The present invention relates to the control of transmissions over a network by many stations or nodes all sharing that same network transmission path. Typical of such systems is the case where many nodes are coupled into the same optical fiber network and are capable of receiving the transmissions of all the nodes in the network.
Various systems have evolved to permit the nodes on such a network to transmit and receive in a manner that does not cause a collision between nodes, i.e., prevents two or more nodes from trying to transmit over the network at the same time.
One such scheme is known as time slotting. In this system, each node in the network is assigned a slot of time in a repeating sequence of plural slots, each typically of the same, unvarying size. This system is very inefficient in the use of network time because the time in each slot is committed to the corresponding station whether or not that station has any information to send. Only where all nodes on the network are always busy is there efficient use of the network capacity in such a system. The entry of or deletion of nodes from the network also requires complete rearrangement of the timing system, or the inclusion of extra time slots which waste network time.

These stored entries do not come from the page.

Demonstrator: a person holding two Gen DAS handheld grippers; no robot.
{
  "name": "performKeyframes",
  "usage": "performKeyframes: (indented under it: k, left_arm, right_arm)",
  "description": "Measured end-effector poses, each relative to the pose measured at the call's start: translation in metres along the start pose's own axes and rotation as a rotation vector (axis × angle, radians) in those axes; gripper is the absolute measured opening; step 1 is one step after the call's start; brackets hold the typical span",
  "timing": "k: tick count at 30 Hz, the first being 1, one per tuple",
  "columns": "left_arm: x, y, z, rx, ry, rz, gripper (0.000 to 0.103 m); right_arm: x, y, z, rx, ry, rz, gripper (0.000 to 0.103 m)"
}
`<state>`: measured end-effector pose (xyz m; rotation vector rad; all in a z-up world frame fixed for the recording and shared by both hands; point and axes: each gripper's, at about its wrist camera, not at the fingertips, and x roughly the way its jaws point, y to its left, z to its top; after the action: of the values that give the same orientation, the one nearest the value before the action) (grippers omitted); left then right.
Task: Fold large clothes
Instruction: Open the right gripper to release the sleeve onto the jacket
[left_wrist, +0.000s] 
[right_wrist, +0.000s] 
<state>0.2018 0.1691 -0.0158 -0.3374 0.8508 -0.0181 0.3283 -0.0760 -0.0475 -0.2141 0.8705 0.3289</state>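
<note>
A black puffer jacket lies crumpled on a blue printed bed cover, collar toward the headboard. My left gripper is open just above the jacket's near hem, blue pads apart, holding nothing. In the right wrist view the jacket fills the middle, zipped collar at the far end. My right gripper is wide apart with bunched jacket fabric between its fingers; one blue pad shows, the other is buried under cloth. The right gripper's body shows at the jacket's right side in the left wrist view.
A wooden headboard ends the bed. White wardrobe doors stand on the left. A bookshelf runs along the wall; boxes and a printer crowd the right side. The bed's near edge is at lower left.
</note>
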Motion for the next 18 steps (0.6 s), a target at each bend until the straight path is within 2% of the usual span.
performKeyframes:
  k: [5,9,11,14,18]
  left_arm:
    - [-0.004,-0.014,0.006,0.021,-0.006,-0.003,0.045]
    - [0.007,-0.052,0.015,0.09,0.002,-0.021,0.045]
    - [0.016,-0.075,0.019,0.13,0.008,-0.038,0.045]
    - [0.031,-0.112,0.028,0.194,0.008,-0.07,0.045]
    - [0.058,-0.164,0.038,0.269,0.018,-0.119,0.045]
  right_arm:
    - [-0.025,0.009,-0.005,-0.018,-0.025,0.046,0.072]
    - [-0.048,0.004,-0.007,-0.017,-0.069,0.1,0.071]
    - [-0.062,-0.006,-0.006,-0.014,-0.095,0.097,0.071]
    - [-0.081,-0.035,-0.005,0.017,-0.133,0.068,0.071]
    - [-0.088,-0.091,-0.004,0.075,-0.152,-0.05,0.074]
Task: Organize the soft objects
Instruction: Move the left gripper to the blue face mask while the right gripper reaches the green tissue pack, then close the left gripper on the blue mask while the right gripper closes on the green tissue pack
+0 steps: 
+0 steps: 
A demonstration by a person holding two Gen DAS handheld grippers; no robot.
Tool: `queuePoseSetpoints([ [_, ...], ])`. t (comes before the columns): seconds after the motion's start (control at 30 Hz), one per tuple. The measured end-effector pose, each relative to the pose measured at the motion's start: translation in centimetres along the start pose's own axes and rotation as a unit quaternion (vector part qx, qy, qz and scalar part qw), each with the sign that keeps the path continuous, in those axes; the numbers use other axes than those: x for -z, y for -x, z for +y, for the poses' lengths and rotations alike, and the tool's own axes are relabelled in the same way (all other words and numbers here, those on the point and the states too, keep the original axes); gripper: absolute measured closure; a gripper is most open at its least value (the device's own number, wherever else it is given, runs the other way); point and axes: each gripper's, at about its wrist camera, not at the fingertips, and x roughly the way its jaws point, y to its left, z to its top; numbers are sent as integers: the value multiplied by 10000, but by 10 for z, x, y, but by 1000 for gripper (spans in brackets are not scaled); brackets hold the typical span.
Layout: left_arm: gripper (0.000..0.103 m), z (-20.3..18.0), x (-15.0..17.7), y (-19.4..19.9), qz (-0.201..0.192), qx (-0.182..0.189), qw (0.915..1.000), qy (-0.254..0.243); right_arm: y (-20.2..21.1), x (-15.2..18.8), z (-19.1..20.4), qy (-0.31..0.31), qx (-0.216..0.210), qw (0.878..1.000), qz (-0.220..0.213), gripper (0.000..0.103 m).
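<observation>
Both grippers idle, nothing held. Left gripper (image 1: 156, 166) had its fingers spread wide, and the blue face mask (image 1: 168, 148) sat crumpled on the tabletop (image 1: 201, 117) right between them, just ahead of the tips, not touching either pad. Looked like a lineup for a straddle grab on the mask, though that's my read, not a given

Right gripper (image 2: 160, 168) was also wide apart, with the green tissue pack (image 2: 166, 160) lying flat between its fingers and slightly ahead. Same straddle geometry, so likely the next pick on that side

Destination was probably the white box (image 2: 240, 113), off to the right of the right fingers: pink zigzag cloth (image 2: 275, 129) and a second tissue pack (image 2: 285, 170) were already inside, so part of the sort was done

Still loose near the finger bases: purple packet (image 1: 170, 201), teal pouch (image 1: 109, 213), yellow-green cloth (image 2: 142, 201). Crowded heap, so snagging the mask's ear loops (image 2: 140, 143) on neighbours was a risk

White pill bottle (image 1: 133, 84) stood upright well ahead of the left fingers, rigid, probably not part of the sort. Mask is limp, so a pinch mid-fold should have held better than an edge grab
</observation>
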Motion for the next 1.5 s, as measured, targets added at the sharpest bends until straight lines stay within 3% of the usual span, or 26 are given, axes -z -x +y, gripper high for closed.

A second type of time sequencing for enabling all nodes on a network to have an opportunity to use the network communication capability is token passing. In this case, a node grabs the network and keeps it until it is finished with the traffic it wishes to send. That node then sends a token or special indicia over the network which informs the next to send node of the opportunity for it to transmit. This system is not ideal for real time network usage, such as in live voice communication or real time control in robotics, because it does not insure each node a chance to transmit often enough to maintain the requisite data exchange rate.
A third system accommodating plural nodes trying to use the same network involves collision avoidance. Here a node desiring to send begins to transmit and continues unless it detects the presence of another node trying to send simultaneously. If this interfering situation is detected, both nodes cease sending and wait a different, randomly set interval before trying to send again. This approach is only efficient where there is little traffic from any of the nodes in the network. If communication is continuously underway, the time delays needed to resolve the collisions of nodes trying to send simultaneously is excessively wasteful.
A fourth approach to the simultaneous use of a single network by several nodes is the use of a master-slave hierarchy between nodes in which one node acts as controller for all the other nodes. Only in rare cases where the nodes are not fully independent is this system effective.
Finally, the grant-request approach of copending, commonly assigned application Ser. No. 534,562, filed Sept. 22, 1983, is an example of a further system utilizing a prioritization of requests for network use by all stations utilizing the same priority algorithm. Each station makes the same priority decision so that the node to send next is known to each node, including the node to send.